The movie bounces from vignette to vignette without any discernable rhyme or reason. The flow of the movie is therefore choppy and at times it feels like you’re watching two or three movies spliced together with duct tape. The pace could have used some tweaking too – they could have easily cut 10-15 minutes out of the script and gotten away with it.

This is as talented a cast as you’re likely to assemble. It is also the biggest waste of talent you’re likely to see. It’s unfortunate too; an ensemble like this deserves better material. Sadly, this is a case of a script that doesn’t have too much to say about a subject that doesn’t require much.

 

WHY RENT THIS: There’s a lot of talent here.

WHY RENT SOMETHING ELSE: A waste of talent. The movie feels like a collection of scenes strung together at random at times. Pacing could have used some tightening up.

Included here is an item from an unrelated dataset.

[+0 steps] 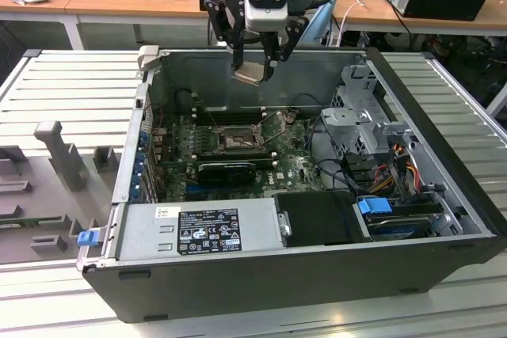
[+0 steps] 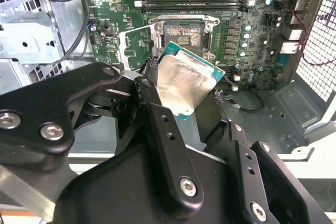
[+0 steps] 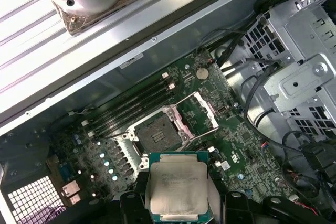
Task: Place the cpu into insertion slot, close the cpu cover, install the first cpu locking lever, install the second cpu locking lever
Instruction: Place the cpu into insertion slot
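1 blk gripper [image 1: 255,69] pinches 1 flat sq. silvery-metal cpu [image 3: 178,186] over 1 sq. blk insertion slot [image 3: 157,136] w/ 1 thin metal-frame cpu cover [image 3: 198,113] flipped open.

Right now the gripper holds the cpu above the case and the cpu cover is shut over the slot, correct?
No: the cpu cover stands open beside the bare insertion slot, as the first wrist view shows. The gripper does hold the cpu above the case.

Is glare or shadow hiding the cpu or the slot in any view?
Second wrist view: glare whitens the cpu face; slot well lit. First wrist view: cpu evenly lit, slot dim but readable. Exterior view: slot shaded inside the case.
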Robot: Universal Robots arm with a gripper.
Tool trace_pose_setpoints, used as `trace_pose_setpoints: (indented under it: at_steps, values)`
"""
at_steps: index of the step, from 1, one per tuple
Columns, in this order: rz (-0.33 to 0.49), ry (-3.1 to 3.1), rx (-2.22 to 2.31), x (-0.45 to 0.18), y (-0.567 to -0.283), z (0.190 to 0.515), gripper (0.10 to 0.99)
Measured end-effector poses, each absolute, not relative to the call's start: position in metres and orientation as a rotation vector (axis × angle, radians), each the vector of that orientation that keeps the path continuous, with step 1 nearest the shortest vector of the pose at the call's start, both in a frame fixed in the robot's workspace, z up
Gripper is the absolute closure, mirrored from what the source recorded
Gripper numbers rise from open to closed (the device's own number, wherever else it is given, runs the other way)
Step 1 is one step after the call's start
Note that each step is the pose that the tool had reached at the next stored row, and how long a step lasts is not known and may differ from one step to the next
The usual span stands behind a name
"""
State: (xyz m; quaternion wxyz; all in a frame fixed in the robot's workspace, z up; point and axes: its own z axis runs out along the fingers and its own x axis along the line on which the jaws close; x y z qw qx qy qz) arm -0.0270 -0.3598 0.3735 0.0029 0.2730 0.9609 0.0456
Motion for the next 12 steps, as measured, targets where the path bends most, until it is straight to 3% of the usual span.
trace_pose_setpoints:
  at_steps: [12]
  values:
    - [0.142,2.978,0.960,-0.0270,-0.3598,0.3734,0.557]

FAMILY VALUES: There is a very sexual element here; lots of innuendo, graphic nudity and frank sexual discussions. There’s also foul language throughout as well as a smattering of drug use.

TRIVIAL PURSUIT: Graham and Lee voiced the characters of opposing leaders in the videogame “Everquest 2.” Skarsgard and Seyfried also worked together in Mamma Mia!

NOTABLE DVD EXTRAS: None listed.

BOX OFFICE PERFORMANCE: $47,527 on an unreported production budget; this didn’t even come close to making its money back.